Well book, I've got good news and bad news. Guess I should get the bad stuff outta the way first.

I was gonna mention this in my last entry but I fell asleep. The graveyard was so peaceful I didn't want to move and the nightmares didn't follow me so I nodded off. Thank God I had the sense to stuff ya back in my pocket before I crashed book. But sleeping in the cemetery without waking the wife and telling her where I was going?

Yeah. Bad idea.

When I woke up I found Winry standing over me in tears. I hate it when she cries...especially when it directly involves me. Anyway she stood there in her shift with bed hair and clear fluid dripping off her chin and hysterical.

"Where were you? I woke up and you weren't there! What happened?!"

I told her I suffered another round of nightmares and the reason why I left was because I didn't want to hurt her or the children if it was a relapse. If leaving the premises would keep her safe then I'd do it.

She stopped crying-thank God-knelt down and wrapped her arms around my neck when I reminded her of last night's date. 3 Oct 1921. I warned her this would probably become routine whenever the demons in my mind became too much, especially the week of that terrifying, blood-soaked night.

She pulled back, a shaky smile on her lips.

"I get it Ed. I have...dreams of that night too."

I didn't have to ask what she meant by that.

I dread the day I have to explain to my kids why Daddy has these terrible dreams so vivid I see them as clearly as I see their precious faces. The reason why I become closed off around certain times of the year.
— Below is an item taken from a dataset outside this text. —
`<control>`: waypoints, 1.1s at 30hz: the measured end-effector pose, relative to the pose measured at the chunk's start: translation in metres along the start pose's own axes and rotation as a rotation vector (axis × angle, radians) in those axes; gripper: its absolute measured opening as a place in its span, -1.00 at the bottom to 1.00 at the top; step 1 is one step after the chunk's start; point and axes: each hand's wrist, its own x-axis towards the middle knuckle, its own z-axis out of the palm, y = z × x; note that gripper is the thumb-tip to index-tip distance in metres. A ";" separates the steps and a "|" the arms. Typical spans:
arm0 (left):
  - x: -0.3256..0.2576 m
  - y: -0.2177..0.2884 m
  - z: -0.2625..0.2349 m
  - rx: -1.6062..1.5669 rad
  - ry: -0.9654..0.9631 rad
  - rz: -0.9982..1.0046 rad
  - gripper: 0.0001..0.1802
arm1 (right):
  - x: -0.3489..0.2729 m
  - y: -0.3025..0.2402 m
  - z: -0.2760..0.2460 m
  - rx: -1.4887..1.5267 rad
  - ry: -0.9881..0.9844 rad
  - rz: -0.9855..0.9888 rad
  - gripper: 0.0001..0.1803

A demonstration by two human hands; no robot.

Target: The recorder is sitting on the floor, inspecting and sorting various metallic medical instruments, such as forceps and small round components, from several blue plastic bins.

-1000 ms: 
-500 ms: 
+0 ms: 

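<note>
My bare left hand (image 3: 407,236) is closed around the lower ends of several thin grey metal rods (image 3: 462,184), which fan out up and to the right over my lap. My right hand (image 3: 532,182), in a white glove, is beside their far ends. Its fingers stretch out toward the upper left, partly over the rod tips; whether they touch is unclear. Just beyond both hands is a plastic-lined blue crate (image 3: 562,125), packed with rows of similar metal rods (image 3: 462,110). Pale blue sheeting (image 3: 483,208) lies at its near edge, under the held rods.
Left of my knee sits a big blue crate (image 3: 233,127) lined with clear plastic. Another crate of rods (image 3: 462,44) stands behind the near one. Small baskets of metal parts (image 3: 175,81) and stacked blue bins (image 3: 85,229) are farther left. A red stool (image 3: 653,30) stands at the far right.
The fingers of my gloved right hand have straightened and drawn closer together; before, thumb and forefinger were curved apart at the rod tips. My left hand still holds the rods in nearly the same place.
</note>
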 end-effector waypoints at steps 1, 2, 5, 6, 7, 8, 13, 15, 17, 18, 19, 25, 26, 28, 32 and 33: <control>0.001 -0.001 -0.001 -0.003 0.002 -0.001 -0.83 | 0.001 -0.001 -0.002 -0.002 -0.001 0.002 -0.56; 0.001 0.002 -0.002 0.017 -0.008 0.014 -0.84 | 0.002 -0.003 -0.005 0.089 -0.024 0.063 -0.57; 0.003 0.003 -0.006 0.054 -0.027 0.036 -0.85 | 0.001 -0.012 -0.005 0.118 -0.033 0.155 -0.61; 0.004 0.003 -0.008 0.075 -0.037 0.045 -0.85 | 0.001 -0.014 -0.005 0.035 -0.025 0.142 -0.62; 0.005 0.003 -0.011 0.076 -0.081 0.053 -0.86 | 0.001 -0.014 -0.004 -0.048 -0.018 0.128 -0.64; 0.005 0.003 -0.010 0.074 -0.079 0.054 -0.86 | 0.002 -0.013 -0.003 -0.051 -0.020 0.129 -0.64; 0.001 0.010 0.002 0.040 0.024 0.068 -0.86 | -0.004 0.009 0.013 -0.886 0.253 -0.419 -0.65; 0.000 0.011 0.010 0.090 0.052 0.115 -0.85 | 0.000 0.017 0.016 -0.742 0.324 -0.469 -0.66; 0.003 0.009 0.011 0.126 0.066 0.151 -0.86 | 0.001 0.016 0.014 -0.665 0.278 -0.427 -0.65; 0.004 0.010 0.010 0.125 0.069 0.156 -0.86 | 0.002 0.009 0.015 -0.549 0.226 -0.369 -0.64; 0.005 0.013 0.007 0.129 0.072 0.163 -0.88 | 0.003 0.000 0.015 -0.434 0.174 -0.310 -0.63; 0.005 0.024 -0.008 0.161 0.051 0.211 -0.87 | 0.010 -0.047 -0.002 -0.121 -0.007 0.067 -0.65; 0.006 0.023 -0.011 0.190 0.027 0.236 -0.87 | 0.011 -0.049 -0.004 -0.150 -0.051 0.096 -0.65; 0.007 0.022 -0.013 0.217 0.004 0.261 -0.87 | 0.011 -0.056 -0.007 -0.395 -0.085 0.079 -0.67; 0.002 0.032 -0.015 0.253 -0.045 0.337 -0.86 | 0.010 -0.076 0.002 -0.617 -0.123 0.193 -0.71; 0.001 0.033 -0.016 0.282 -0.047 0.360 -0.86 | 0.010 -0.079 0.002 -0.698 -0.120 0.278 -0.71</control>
The parts their Mom and I played in the War. Why I can no longer transmute. Why my little brother has become more in demand for his healing skills. Why the nightmares won't ever go away. Why I feel like there's a gaping hole in my heart where alchemy used to be. That nothing in the world can alleviate the painful ache it left behind...

I banished these negative thoughts as I walked hand in hand with Winry back to the house and helped her make a hearty meal of eggs, sausage and fried potatoes. The smells woke the kids and we ate breakfast as a family.

Anyway after that Win took the kids to school and I retreated to my study to write. Not just in this little book, but to finish the last pages of a journal detailing the danger of attempting human alchemy. If all goes well, it should become the first line of defense against this talk of lifting the taboo and making it common practice. Same goes for gold. There's rumors swirling around that it should be legalized.

Huh?

What's wrong with paper money? Call me old-fashioned but don't these idiots realize how unstable the economy'd get if that was allowed? The law was put there to protect the citizens from inflation and monopolies. Youswell was a prime example of greed where gold was concerned, even fake gold I transmuted to drive Lt. Yoki out of town.

Seriously. People these days...got no respect for history.

I should get to work. Win'll be hibernating in her shop so I'm in no danger of being disturbed. Mustang let me work on this project at home, but I guarantee ya...he's gonna want me at Central or East HQ giving talks over this stuff. He hopes with me becoming the face of caution when it comes to the darker elements of alchemy that'll help act as a deterrent to up and coming alchemists in the field.

Whatever. At least it'll be SOMETHING, but it's not gonna be...like that.

Man. Where's the ability to transmute when ya need it? People learn better by doing rather than listen to some washed-up has been reciting a bunch of rules.

But...it is what it is. I'll take what I can get.